John McCracken desarrolló sus primeros trabajos escultóricos mientras estudiaba pintura como estudiante de posgrado en el California College of Arts and Crafts a finales de la década de 1950 y principios de la de 1960. Mientras experimentaba con lienzos cada vez más tridimensionales, comenzó a producir objetos de arte hechos con técnicas y materiales industriales. Sus primeras piezas estaban hechas a mano, con madera contrachapada y revestidas con fibra de vidrio y capas de resina reflectante y colorida mezclada a mano, con técnicas similares a las utilizadas en la construcción de las tablas de surf. Sus colores colores y superficies reflectantes, además, evocaban el sol de California.

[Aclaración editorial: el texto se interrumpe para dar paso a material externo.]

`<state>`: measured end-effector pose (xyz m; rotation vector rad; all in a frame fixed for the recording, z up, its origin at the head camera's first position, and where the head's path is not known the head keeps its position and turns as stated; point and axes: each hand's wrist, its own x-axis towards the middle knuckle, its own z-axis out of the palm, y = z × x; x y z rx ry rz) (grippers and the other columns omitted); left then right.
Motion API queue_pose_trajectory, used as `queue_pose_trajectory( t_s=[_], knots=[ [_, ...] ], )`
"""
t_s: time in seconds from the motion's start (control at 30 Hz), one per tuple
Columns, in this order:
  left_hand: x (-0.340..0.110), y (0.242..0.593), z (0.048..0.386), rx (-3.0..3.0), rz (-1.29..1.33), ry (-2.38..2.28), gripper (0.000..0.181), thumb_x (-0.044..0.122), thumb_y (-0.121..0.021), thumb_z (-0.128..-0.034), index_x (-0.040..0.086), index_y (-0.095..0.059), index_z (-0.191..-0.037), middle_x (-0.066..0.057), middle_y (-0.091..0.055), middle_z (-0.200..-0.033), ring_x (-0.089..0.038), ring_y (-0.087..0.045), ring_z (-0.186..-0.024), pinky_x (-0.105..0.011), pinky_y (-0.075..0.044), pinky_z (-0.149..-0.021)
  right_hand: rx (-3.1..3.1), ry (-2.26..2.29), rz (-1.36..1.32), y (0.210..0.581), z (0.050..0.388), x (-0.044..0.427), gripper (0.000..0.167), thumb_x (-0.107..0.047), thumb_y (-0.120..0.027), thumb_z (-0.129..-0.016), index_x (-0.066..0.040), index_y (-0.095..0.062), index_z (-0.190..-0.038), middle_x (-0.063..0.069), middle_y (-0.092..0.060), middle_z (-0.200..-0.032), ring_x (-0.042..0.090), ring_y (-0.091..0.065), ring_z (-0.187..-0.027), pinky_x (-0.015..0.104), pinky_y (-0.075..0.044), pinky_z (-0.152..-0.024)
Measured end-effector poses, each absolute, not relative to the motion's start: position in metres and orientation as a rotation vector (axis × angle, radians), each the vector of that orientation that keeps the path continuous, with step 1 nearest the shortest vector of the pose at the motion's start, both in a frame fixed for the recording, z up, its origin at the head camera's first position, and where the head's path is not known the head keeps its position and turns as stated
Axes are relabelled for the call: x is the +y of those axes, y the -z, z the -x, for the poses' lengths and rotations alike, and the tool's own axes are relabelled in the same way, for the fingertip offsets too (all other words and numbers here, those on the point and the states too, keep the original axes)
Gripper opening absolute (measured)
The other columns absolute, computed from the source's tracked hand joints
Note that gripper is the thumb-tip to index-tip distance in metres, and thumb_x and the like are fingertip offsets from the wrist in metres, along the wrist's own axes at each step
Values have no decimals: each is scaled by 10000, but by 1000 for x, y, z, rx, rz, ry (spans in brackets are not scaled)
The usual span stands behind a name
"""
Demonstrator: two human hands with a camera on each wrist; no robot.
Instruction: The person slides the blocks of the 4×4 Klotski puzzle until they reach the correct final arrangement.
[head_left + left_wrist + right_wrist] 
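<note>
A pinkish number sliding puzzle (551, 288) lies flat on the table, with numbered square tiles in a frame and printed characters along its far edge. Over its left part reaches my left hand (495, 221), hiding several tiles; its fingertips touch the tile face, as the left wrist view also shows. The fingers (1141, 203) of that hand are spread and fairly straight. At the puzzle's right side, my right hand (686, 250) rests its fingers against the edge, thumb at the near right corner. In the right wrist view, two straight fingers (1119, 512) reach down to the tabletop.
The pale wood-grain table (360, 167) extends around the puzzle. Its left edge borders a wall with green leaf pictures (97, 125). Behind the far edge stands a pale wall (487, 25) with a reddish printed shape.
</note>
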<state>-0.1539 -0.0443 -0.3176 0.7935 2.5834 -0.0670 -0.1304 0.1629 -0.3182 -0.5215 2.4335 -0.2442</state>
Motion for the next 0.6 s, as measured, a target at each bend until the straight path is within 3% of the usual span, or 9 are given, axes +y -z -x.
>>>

«Don’t Tell Me When to Stop» (1967).

En 1966, McCracken creó su forma escultórica más característica: el tablón. Este formato estrecho, monocromático y rectangular, de madera contrachapada, recubierto de fibra de vidrio y capas de resina de poliéster, se apoya en ángulo contra la pared del mismo lugar donde se pinta, creándose un ámbito tridimensional. La idea del tablón la concibió en una época en la que muchos artistas combinaban pintura y escultura, experimentando con superficies elegantes e impersonales. Como señaló el artista: «Veo el tablón como una existencia entre dos mundos: el suelo representa el mundo físico de los objetos en pie, árboles, coches, edificios [y] cuerpos humanos, … y la pared representa el mundo de la imaginación, el espacio pictórico ilusionista [y] el espacio mental humano».

«Think Pink» (1967).

En la obra de McCracken, el color también se utilizaba como material. Los colores sólidos, intensos y con un acabado pulido, reflejan la singular luz californiana o reflejan al observador. Su paleta incluía rosa chicle, amarillo limón, zafiro intenso y ébano, generalmente aplicados de forma monocromática. En ocasiones, la aplicación de múltiples colores se desliza por la superficie de la escultura, como un flujo de lava fundida. McCracken solía fabricar cada pieza de resina o laca a mano, en lugar de hacerlo industrialmente. Las superficies eran lijadas y pulidas repetidamente hasta alcanzar tal grado de reflectividad que parecían translúcidas.

El precio más alto alcanzado por algunas de sus obras en subasta superan los 150.000 euros. Su récord fue Black Plank, de casi dos metros y medio, hecho en 1972 en resina de poliéster, fibra de vidrio y madera contrachapada, que se vendió por más de 300.000 euros en Phillips de Pury & Company en Londres en junio de 2007. Más recientemente, Flash, de 2002, una pieza de tablón rojo fuego, se vendió por más de 250.000 euros en Christie’s en Nueva York en noviembre de 2010.